» Information shown:
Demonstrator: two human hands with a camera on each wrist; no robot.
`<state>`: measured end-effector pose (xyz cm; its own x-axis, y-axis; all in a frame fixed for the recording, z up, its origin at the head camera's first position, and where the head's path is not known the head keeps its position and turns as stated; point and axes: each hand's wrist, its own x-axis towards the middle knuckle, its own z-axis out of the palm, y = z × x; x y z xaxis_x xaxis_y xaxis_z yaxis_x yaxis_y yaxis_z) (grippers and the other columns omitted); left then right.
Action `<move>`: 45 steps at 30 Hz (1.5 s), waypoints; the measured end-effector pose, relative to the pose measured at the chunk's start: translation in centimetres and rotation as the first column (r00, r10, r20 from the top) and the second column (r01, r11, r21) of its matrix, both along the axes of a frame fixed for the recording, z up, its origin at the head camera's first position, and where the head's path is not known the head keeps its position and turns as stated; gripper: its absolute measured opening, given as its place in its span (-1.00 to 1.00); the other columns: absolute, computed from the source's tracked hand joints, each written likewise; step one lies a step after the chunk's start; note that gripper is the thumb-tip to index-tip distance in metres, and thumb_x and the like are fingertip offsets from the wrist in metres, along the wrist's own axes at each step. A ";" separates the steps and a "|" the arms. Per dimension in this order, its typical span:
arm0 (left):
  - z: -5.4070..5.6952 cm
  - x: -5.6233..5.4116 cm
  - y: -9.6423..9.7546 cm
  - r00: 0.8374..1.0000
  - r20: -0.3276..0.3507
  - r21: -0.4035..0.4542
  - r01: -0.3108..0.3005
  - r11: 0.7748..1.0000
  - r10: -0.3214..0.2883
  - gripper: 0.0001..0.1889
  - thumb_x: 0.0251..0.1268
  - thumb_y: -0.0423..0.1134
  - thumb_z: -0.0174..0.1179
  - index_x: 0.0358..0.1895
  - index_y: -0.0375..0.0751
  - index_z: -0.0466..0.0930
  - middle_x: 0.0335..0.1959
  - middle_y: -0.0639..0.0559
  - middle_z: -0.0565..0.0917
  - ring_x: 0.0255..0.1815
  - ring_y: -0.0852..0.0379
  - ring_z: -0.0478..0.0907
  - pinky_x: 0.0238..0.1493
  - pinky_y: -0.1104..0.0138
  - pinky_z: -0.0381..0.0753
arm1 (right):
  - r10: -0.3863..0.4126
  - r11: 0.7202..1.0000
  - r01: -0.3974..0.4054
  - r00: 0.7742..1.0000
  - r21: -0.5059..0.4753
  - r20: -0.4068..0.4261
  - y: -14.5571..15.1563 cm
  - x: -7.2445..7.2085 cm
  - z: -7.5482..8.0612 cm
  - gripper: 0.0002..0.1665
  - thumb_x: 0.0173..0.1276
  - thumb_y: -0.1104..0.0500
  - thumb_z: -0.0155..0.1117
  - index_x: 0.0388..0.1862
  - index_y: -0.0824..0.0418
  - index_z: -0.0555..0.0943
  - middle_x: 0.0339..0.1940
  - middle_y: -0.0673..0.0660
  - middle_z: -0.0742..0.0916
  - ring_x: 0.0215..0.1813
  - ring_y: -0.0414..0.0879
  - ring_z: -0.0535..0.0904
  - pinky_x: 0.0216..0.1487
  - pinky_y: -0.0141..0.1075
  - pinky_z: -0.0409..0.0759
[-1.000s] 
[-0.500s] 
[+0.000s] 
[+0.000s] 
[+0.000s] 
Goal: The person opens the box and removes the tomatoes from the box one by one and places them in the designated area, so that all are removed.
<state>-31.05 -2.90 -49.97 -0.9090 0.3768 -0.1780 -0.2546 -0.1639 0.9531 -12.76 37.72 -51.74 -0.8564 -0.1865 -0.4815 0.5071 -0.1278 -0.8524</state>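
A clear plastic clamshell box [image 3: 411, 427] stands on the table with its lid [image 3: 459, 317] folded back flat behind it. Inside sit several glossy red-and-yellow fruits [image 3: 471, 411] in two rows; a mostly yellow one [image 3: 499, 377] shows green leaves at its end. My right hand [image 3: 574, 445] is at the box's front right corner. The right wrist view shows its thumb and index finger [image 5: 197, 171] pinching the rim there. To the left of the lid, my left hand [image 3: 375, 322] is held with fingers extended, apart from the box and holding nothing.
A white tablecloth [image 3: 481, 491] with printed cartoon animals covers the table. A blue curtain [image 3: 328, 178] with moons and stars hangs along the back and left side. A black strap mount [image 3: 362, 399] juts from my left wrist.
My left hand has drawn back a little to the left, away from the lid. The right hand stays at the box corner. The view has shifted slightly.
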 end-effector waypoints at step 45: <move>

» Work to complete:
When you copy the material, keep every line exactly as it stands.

» Result of the exercise:
Demonstrator: two human hands with a camera on each wrist; no robot.
`<state>`: measured end-effector pose (xyz cm; its own x-axis, y-axis; all in a frame fixed for the recording, z up, its origin at the head camera's first position, and where the head's path is not known the head keeps its position and turns as stated; point and axes: each hand's wrist, its own x-axis towards the middle knuckle, its own z-axis out of the palm, y = z × x; x y z xaxis_x xaxis_y xaxis_z yaxis_x yaxis_y yaxis_z) (grippers and the other columns omitted); left then right.
Action `<move>`: 45 steps at 30 Hz (1.5 s), waypoints; the measured end-effector pose, relative to the pose measured at the chunk's start: translation in centimetres and rotation as the first column (r00, r10, r20 from the top) and the second column (r01, r11, r21) of its matrix, both along the axes of a frame fixed for the recording, z up, its origin at the head camera's first position, and where the head's path is not known the head keeps its position and turns as stated; gripper: its absolute measured opening, given as its place in its span (-1.00 to 1.00); the other columns: absolute, computed from the source's tracked hand joints, each written likewise; step one lies a step after the chunk's start; note that gripper is the thumb-tip to index-tip distance in metres, and thumb_x and the like are fingertip offsets from the wrist in metres, along the wrist's own axes at each step. A ";" separates the steps and a "|" the arms. Per dimension in this order, its typical span:
arm0 (left):
  - z: -5.4070..5.6952 cm
  - x: -5.6233..5.4116 cm
  - y: -9.6423..9.7546 cm
  - r00: 0.8374..1.0000
  - r20: -0.3276..0.3507
  - r21: -0.4035..0.4542
  - r01: -0.3108..0.3005
  - r11: 0.7748..1.0000
  - r10: -0.3214..0.2883
  - gripper: 0.0001..0.1889
  - thumb_x: 0.0251..0.1268
  - thumb_y: -0.0423..0.1134
  - thumb_z: -0.0174..0.1179
  - index_x: 0.0358..0.1895
  - index_y: -0.0375..0.0751
  - index_z: -0.0466..0.0930
  - middle_x: 0.0335..0.1959
  - middle_y: -0.0639..0.0559
  - middle_z: -0.0565..0.0917
  - ring_x: 0.0255..0.1815
  - ring_y: -0.0852..0.0379
  - ring_z: -0.0478..0.0907
  - pinky_x: 0.0238..0.1493
  - pinky_y: -0.1104..0.0138
  - pinky_z: -0.0381..0.0753
arm1 (right):
  - r10: -0.3863..0.4126
  - r11: 0.7202..1.0000
  - r01: -0.3974..0.4054
  - r00: 0.7742..1.0000
  - r21: -0.5059..0.4753
  - r20: -0.4068..0.4261
  - y: -14.5571..15.1563 cm
  - x: -7.2445..7.2085 cm
  - z: -7.5482..8.0612 cm
  - gripper: 0.0002..0.1665
  - thumb_x: 0.0173..0.1276
  - thumb_y: -0.1104..0.0500
  - thumb_z: -0.0155..0.1117
  - index_x: 0.0388..0.1862
  - index_y: -0.0824..0.0418
  - index_z: -0.0555..0.0943
  - middle_x: 0.0339..0.1940
  - middle_y: -0.0673..0.0660
  - middle_z: -0.0742..0.0916
  - ring_x: 0.0215..0.1813
  - ring_y: -0.0414..0.0879
  - ring_z: -0.0535..0.0904
  - pinky_x: 0.0216..0.1487
  - pinky_y: -0.0141..0.1075
  - pinky_z: -0.0409..0.0759
[-1.000s] 
[-0.500s] 
[+0.000s] 
[+0.000s] 
[+0.000s] 
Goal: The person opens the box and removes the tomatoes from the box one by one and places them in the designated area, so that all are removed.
<state>-31.05 -2.90 -49.97 -0.9090 0.3768 -0.1780 -0.2546 -0.1639 0.9531 -12.76 37.72 -51.74 -0.8564 -0.1865 -0.4815 0.5071 -0.1278 -0.8524</state>
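A clear plastic clamshell box [image 3: 411, 427] stands on the table with its lid [image 3: 459, 317] folded back flat behind it. Inside sit several glossy red-and-yellow fruits [image 3: 471, 411] in two rows; a mostly yellow one [image 3: 499, 377] shows green leaves at its end. My right hand [image 3: 574, 445] is at the box's front right corner. The right wrist view shows its thumb and index finger [image 5: 197, 171] pinching the rim there. To the left of the lid, my left hand [image 3: 375, 322] is held with fingers extended, apart from the box and holding nothing.
A white tablecloth [image 3: 481, 491] with printed cartoon animals covers the table. A blue curtain [image 3: 328, 178] with moons and stars hangs along the back and left side. A black strap mount [image 3: 362, 399] juts from my left wrist.
My left hand has drawn back a little to the left, away from the lid. The right hand stays at the box corner. The view has shifted slightly.
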 end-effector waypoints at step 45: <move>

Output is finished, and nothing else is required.